Google used the MapReduce algorithm to address the situation and came up with a solution. The idea is to divide the bigger task into smaller manageable parts and distribute them across computers in the network for processing. The result thus obtained is integrated to form the final dataset. This idea became the base of Doug Cutting’s Hadoop project. Hadoop uses this algorithm to process data in parallel with others to deliver a complete statistical analysis on large data sets. Therefore, Hadoop grossly can be divided into two parts:
- Processing: Leveraged by the MapReduce algorithm
- Storage: Leveraged by HDFS
Hadoop MapReduce is thus an implementation of the algorithm developed and maintained by the Apache Hadoop project. It works like a machine in itself where we provide input and the engine responds by transforming input into output quickly and efficiently, processing through multiple stages. This overtly simplistic idea needs a little elaboration as it follows down the line.
MapReduce
MapReduce is a parallel programming model used for fast data processing in a distributed application environment. It works on datasets (multi-terabytes of data) distributed across clusters (thousands of nodes) in the commodity hardware network. MapReduce programs run on Hadoop and can be written in multiple languages—Java, C++, Python, and Ruby. The principle characteristics of the MapReduce program is that it has inherently imbibed the spirit of parallelism into the programs.

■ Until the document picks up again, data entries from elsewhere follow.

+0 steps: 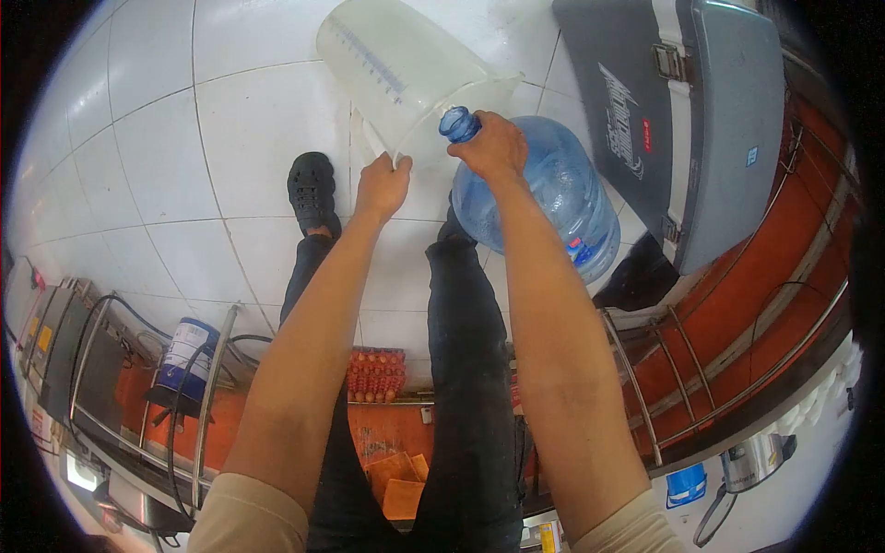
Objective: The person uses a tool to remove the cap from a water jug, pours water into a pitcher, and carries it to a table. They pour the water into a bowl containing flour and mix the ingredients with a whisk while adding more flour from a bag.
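A large translucent measuring jug (392,69) with blue scale marks is tilted over the white tiled floor, its wide mouth toward the right. My left hand (384,187) is closed around its handle. Beside it, a big clear-blue water bottle (553,194) leans with its open neck pointing up and left, close to the jug's rim. The fingers of my right hand (496,149) wrap around the bottle just below its mouth. My forearm covers part of the bottle's body.
A grey case (682,120) with metal latches stands right of the bottle. My black shoe (313,192) is on the floor at left. Behind my legs are a stack of egg trays (376,375), a blue-and-white tub (187,355) and metal rails (214,396). A kettle (751,465) sits at lower right.
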Tool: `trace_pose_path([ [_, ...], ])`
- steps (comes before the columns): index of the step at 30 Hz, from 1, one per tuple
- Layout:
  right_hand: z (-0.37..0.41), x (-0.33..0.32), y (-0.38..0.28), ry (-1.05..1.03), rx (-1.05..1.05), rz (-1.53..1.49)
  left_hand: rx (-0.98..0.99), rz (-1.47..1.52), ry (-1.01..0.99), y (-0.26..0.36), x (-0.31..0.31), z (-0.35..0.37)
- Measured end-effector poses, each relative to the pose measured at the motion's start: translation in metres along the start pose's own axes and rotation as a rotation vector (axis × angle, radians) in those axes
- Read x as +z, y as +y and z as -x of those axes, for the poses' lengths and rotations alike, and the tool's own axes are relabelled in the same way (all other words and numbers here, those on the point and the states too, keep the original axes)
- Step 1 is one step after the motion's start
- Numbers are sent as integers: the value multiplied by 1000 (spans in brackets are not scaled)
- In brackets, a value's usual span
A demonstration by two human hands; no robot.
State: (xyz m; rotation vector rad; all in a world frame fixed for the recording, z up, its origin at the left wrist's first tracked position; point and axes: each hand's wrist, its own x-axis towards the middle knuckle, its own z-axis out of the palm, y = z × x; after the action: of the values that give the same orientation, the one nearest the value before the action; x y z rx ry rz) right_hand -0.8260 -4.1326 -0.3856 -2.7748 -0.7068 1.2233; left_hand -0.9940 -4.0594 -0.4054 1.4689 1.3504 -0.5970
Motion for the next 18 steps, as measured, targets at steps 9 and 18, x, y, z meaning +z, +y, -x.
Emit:
trace_pose_path([
  [9, 1, 2, 4, -32, 7, -46, -4, -14, 8, -2, 2, 1],
  [18, 6, 4, 11, 18, -43, -53, 64, 26, 58, -2, 2, 6],
])
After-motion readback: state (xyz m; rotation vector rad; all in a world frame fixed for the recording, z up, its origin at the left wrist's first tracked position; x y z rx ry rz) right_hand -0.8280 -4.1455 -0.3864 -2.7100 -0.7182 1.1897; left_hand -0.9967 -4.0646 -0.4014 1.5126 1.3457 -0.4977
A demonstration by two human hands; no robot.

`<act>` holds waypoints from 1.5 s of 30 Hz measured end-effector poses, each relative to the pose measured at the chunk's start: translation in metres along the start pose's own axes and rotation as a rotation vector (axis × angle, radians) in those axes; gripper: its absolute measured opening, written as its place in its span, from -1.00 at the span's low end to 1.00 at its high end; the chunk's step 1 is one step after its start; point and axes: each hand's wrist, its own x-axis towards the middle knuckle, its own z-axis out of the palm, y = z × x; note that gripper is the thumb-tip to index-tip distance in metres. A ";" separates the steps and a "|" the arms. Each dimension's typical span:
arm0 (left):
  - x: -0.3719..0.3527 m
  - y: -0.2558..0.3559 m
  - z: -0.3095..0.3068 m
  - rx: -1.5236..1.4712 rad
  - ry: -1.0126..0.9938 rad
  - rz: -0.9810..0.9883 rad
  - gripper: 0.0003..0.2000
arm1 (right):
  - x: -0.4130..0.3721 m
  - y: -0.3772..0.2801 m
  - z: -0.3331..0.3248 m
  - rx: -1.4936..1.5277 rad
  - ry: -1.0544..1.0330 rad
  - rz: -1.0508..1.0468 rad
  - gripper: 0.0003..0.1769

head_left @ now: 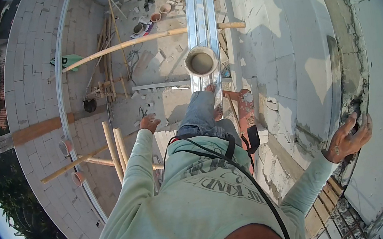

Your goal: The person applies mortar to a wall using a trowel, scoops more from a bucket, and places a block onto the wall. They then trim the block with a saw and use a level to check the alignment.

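My left hand hangs in the air at my side, fingers loosely curled and apart, with nothing in it. My right hand rests at the rough gap in the block wall on the right, thumb and fingers spread. No tool shows in it; part of the palm side is hidden. Beside that gap a long grey strip stands along the wall. In front of me a round bucket with grey wet mortar inside sits on shiny metal channels. My bare foot is on the channels just behind the bucket.
A bamboo pole crosses under the channels. A rusty red steel frame stands right of my legs. Rubble and several small pots lie on the floor far below. Upright bamboo poles stand at left, before a block wall.
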 end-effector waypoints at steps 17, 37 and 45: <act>0.000 -0.017 -0.003 -0.086 0.010 -0.233 -0.46 | 0.124 0.052 0.105 -0.301 0.307 -0.405 -0.69; 0.106 0.036 -0.022 -0.095 -0.021 -0.015 -0.44 | -0.043 0.014 0.013 -0.222 -0.384 0.079 -0.55; 0.069 0.012 0.006 -0.089 -0.098 -0.028 -0.45 | -0.109 0.053 0.009 -0.425 -0.681 0.187 -0.39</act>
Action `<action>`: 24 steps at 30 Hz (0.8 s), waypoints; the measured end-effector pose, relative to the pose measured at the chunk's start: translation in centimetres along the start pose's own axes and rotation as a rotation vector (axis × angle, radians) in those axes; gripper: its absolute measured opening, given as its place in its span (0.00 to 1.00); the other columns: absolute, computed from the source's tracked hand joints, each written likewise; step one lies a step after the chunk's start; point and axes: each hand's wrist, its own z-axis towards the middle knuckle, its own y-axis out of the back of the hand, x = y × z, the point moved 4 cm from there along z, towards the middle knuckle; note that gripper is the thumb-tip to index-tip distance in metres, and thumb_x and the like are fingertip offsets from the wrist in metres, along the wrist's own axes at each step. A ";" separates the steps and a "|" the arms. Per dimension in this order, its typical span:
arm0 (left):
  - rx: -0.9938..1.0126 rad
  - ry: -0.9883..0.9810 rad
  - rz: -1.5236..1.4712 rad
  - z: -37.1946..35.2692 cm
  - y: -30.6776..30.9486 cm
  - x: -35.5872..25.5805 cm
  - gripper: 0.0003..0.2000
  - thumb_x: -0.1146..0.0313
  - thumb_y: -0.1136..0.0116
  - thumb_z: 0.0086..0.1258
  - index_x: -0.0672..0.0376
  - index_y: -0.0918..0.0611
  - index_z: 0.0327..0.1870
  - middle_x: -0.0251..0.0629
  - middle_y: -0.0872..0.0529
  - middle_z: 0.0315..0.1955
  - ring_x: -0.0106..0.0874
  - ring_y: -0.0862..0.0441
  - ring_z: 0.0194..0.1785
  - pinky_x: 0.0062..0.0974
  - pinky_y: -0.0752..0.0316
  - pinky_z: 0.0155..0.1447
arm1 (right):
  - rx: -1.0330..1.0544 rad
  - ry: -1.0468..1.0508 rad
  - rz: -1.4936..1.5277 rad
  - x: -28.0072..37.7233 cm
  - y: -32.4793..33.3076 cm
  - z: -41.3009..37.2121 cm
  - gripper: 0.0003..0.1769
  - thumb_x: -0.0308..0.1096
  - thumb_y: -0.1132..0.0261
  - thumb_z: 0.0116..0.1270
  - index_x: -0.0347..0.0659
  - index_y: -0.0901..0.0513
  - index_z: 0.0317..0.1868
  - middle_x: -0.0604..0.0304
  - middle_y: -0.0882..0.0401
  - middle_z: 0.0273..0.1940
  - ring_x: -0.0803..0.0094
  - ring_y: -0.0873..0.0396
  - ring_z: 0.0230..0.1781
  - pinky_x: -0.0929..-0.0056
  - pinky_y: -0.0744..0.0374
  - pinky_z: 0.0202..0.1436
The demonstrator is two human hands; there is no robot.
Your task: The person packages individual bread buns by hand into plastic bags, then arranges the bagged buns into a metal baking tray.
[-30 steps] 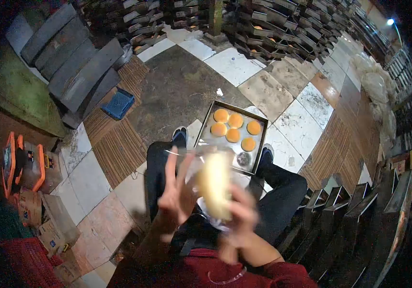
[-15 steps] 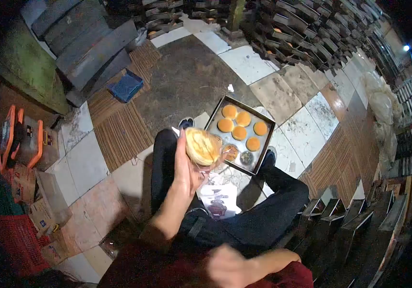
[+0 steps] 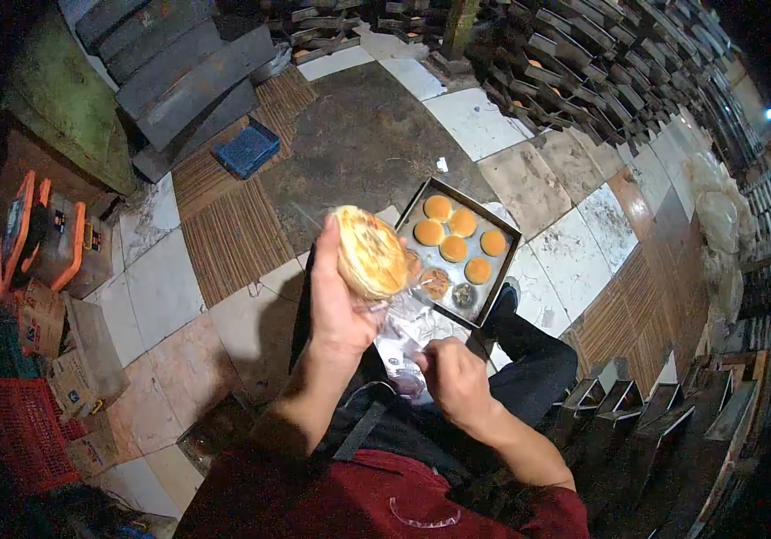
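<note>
My left hand (image 3: 336,310) is closed around a round, pale bun (image 3: 372,256) with a yellow, browned top, tilted upright. Clear plastic wrap (image 3: 401,325) hangs loosely from the bun's lower side. My right hand (image 3: 457,382) is closed in a pinch at the lower end of that plastic. Below it, between my legs, lies a white printed packet (image 3: 403,364), partly covered by the plastic. Just beyond my hands a square metal tray (image 3: 500,278) sits on the floor, holding several golden buns (image 3: 462,223) and, in its near corner, a small clear, round container (image 3: 465,296).
A blue plastic tray (image 3: 248,148) lies on a brown striped mat to the left. Orange-handled boxes (image 3: 71,242), cardboard boxes (image 3: 41,319) and a red crate (image 3: 31,431) stand further left. Dark metal trays (image 3: 664,404) are stacked at the right, with many more behind.
My right hand has come up from my lap to the plastic and pinched it. My left hand has turned the bun so its browned top shows more, shifting slightly left.
</note>
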 end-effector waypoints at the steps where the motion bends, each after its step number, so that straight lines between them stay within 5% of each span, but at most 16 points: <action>1: 0.033 -0.037 0.004 0.1 0.0 -0.5 0.28 0.42 0.53 0.63 0.59 0.29 0.51 0.48 0.24 0.46 0.44 0.24 0.50 0.52 0.26 0.51 | 0.102 -0.079 0.017 -0.3 -0.5 -0.2 0.11 0.30 0.35 0.58 0.35 0.30 0.32 0.51 0.28 0.23 0.55 0.26 0.24 0.63 0.28 0.25; 3: 0.100 -0.093 0.022 0.4 0.0 -1.0 0.29 0.42 0.52 0.64 0.59 0.30 0.53 0.48 0.24 0.46 0.44 0.24 0.51 0.53 0.26 0.51 | 0.197 -0.288 0.112 -1.0 -0.7 -0.7 0.12 0.31 0.36 0.59 0.35 0.31 0.31 0.46 0.27 0.26 0.50 0.25 0.28 0.62 0.27 0.25; 4: 0.102 -0.097 0.020 0.3 -0.2 -1.2 0.29 0.42 0.52 0.64 0.59 0.30 0.53 0.48 0.24 0.46 0.44 0.24 0.51 0.53 0.26 0.51 | 0.296 -0.414 0.209 -1.1 0.7 0.0 0.12 0.31 0.37 0.61 0.34 0.30 0.35 0.44 0.23 0.36 0.56 0.21 0.32 0.68 0.23 0.31; 7: 0.222 -0.277 0.144 -0.2 -1.2 -1.5 0.31 0.43 0.53 0.64 0.55 0.36 0.62 0.46 0.26 0.51 0.43 0.27 0.56 0.53 0.28 0.54 | 0.109 -0.655 0.895 -1.8 2.2 0.6 0.11 0.28 0.37 0.61 0.34 0.28 0.41 0.47 0.29 0.55 0.70 0.28 0.52 0.73 0.29 0.56; 8: 0.222 -0.271 0.144 -0.4 -1.5 -1.2 0.31 0.43 0.53 0.64 0.55 0.36 0.62 0.46 0.26 0.51 0.43 0.27 0.56 0.53 0.28 0.54 | 0.143 -0.637 0.963 -1.8 2.2 0.9 0.10 0.27 0.37 0.60 0.35 0.27 0.41 0.51 0.27 0.51 0.71 0.28 0.51 0.74 0.29 0.54; 10: 0.330 -0.339 0.239 -1.2 -2.6 -1.0 0.30 0.44 0.54 0.65 0.53 0.39 0.64 0.45 0.27 0.53 0.44 0.28 0.57 0.54 0.28 0.55 | 0.208 -0.453 0.836 -2.5 0.7 1.1 0.10 0.24 0.37 0.60 0.35 0.29 0.41 0.58 0.24 0.44 0.83 0.29 0.34 0.79 0.28 0.32; 14: 0.249 -0.238 0.148 -1.4 -2.0 -1.3 0.29 0.46 0.52 0.65 0.53 0.37 0.63 0.46 0.26 0.51 0.43 0.28 0.56 0.53 0.27 0.53 | 0.265 -0.440 0.602 -1.5 0.9 1.3 0.10 0.23 0.36 0.57 0.35 0.27 0.38 0.58 0.24 0.36 0.77 0.27 0.33 0.75 0.26 0.32; 16: 0.180 -0.170 0.091 -1.3 -1.6 -1.2 0.28 0.46 0.52 0.65 0.54 0.35 0.60 0.46 0.25 0.49 0.43 0.26 0.54 0.52 0.26 0.52 | 0.102 0.149 0.067 0.3 1.5 2.2 0.12 0.19 0.34 0.53 0.35 0.27 0.36 0.55 0.26 0.32 0.67 0.26 0.28 0.73 0.26 0.30; 18: 0.120 -0.088 0.039 -0.9 -1.2 -0.8 0.27 0.45 0.52 0.65 0.55 0.33 0.57 0.46 0.24 0.47 0.42 0.25 0.52 0.51 0.25 0.50 | 0.063 0.179 -0.068 0.4 1.0 1.9 0.08 0.27 0.37 0.57 0.38 0.28 0.35 0.51 0.29 0.24 0.58 0.28 0.22 0.68 0.27 0.27; 20: 0.031 -0.175 0.045 0.3 0.0 -1.1 0.25 0.44 0.53 0.65 0.58 0.29 0.51 0.46 0.23 0.43 0.41 0.23 0.48 0.49 0.23 0.47 | 0.724 -0.170 0.022 0.9 -0.9 -0.1 0.07 0.37 0.45 0.65 0.43 0.28 0.36 0.51 0.34 0.17 0.56 0.29 0.18 0.63 0.30 0.23; 22: -0.111 -0.288 0.011 1.7 0.9 -3.1 0.26 0.43 0.53 0.65 0.59 0.29 0.49 0.46 0.23 0.41 0.42 0.22 0.46 0.48 0.23 0.47 | 1.571 0.301 0.684 6.8 -0.4 -5.5 0.12 0.43 0.52 0.68 0.47 0.27 0.34 0.50 0.34 0.14 0.56 0.27 0.19 0.62 0.29 0.22; 23: -0.082 -0.300 -0.004 1.9 0.9 -3.8 0.26 0.43 0.54 0.65 0.59 0.29 0.49 0.47 0.23 0.42 0.42 0.23 0.47 0.49 0.24 0.48 | 1.567 0.308 0.680 6.7 0.6 -4.8 0.12 0.43 0.52 0.68 0.47 0.27 0.34 0.50 0.34 0.14 0.56 0.27 0.19 0.62 0.29 0.22; 24: -0.062 -0.306 -0.023 2.0 1.0 -4.1 0.27 0.43 0.54 0.65 0.59 0.30 0.50 0.47 0.23 0.42 0.42 0.23 0.47 0.49 0.24 0.49 | 1.233 0.237 0.771 6.0 2.6 -2.4 0.09 0.39 0.47 0.65 0.45 0.25 0.35 0.52 0.29 0.21 0.58 0.25 0.24 0.64 0.27 0.27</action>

This makes it ideal for large scale data analysis which can leverage the model of parallelism into its practice to squeeze results more efficiently and quickly out of an existing infrastructure.
How It Works
Hadoop MapReduce divides the tasks into multiple stages, each with a significant set of functions to extract the desired result from the Big Data. It works on nodes in a cluster hosted on a collection of commodity servers. The process begins with the user request that runs the MapReduce engine and ends with the result being stored back to HDFS.
We can initiate a MapReduce job to run by invoking the JobClient.runJob(conf) method. This is a convenient method to create a new JobClient instance. This in turn invokes submitJob() and polls the job progress every second and reports back to the console if there is any change since the last report was generated. This has a ripple effect and triggers a set of operations behind the scenes. The first step is to find and read the input file which contains the raw data. The file format is arbitrary and must be converted to a format fit for processing. This is the job for InputFormat and the RecordReader(RR). The InputFormat uses the function called InputSplit to split the file into smaller parts. The RecorReader(RR) then transforms the raw data and makes it available for processing by map.
Mapping
Once the data is acceptable to map, it creates a distinct instance to each input pair (key and value) and starts processing. As soon as the mapping function starts to produce output, it is not directly written to the disk; instead, it is stored in the memory buffer to do some presorting. Each map maintains a circular buffer where it redirects the output. On exceeding the threshold size, the content spill is written back to the disk. It further divides the data into partitions acceptable to the reducer to which the data is redirected next. All these works, however, take place in a simultaneous fashion on multiple nodes in the Hadoop cluster. After completing the map tasks, the intermediate results are accumulated in the partition, and shuffling and sorting take place to optimize the output for reduce to take over as input.
Reduce and Merge
What reduce gets is also a key, value pair and acts in a similar fashion as the map. It gathers the map output from several map tasks across the cluster and begins processing only after mapping is complete. It has a set of copier threads to merge and spill to the disk the output provided by the map. As copies gets accumulated on disk, a background thread does the job of merging them into larger, sorted files. It also provides the output in the form of a key, value pair and may need to be reformatted by the OutputFormat before the application be able to accept the format. The OutputFormat finaly takes the key, value pair and writes back the processed data to HDFS. Here, RecordWriter plays the major role, much like RecordReader, except that it takes part while reading from HDFS in the beginning.
Conclusion
This is just the tip of the iceberg. There are many intricate details and much more goes on behind the scenes. In short, Hadoop MapReduce provides the capabilities to break Big Data into smaller, manageable parts, process them in parallel on a distributed cluster, and finally, make the data available for consumption or additional processing. Hadoop today has grown to be a larger ecosystem of tools and technologies to solve cutting age Big Data problems and is evolving quickly to refine its features.